Friday, December 09, 2011

58. Deadly Welcome by John D. Macdonald

Courtesy of Vintage Paperbacks
This was one of the paperbacks I found on a weekend trip to the Laurentians this summer.  I've read a lot of John D. Macdonald's, both from his Travis McGee series as well as his stand-alone thrillers.  I love his books, but a writer as prolific as he, with such a strong style, can tend to become a bit repetitive if you read too many too close together.  Also, his books are very easy to find, used and cheap.  For these reasons, I tend to not buy his books any more, preferring to hold them back in case of emergency.  In this case, it was the original paperback and thus probably has some value (except the guy stuck a $3 price tag with masking tape on the cover-Argh!) and it has been quite a while since I last read a John D. Macdonald (according to this blog, not since May 2007!).

The story here is about an agent who is pulled from his Venezuela post to go back to his own small Florida town to try and convince an old scientist to get out of his funk and get back in the game working on the weapons research that he abandoned for a beautiful young woman who was recently murdered.  The agent has a rich and troubled past with this small town and the murdered woman as well, so his espionage assignment also includes his own personal challenges.

Macdonald is excellent at creating corrupt small Florida towns and that was one of the things in the blurb that attracted me to this book.  I wasn't disappointed. The psychotic sheriff was particularly well (and disturbingly) portrayed.  He rules the town with expert and scientifically sexual beatings with his billy club, breaking the spirit of anyone who might be a troublemaker.  He gives the agent a solid working over his first day in town and that becomes motivation for the reader and the agent to get their own back.

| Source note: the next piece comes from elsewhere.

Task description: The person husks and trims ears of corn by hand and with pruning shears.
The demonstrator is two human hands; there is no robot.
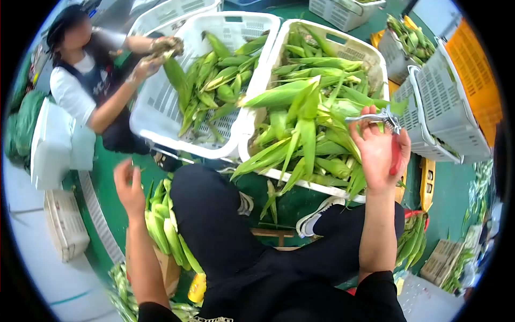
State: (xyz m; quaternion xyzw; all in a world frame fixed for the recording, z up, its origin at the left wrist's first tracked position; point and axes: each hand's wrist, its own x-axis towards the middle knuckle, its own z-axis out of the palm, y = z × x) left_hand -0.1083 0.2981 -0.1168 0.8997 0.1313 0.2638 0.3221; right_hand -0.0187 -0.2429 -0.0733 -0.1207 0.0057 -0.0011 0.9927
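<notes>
My right hand (378,155) is turned palm up at the right side of the near crate, holding pruning shears (395,124) with metal blades and a red handle. Under and beside it, ears of corn in green husks (332,155) fill a white plastic crate (358,47). My left hand (127,185), slightly blurred, hangs to the left of my knee with fingers apart and nothing in it. Just right of that hand, a bunch of green corn ears (161,220) stands beside my leg.
A second white crate (161,115), partly filled with corn, adjoins the first. A co-worker (86,80) sits at its left, handling something brownish. Stacked grey crates (450,96) and an orange crate (475,70) stand at right. A cardboard box (163,268) is by my left leg.
</notes>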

Unfortunately, it never really builds up into a rich climax.  Instead of the whole town being corrupted, the sheriff is really the sole bad guy.  There is also not a lot of mystery around the murder of the woman, though it is drawn out for quite a while.  The atmosphere and the characters are quite good, but  I suspect it's the mix of the espionage side with the personal history side that didn't quite gel.  It might have been better had it been one story or the other (which Macdonald later did do).  So all in all not terrible, but not one of his best.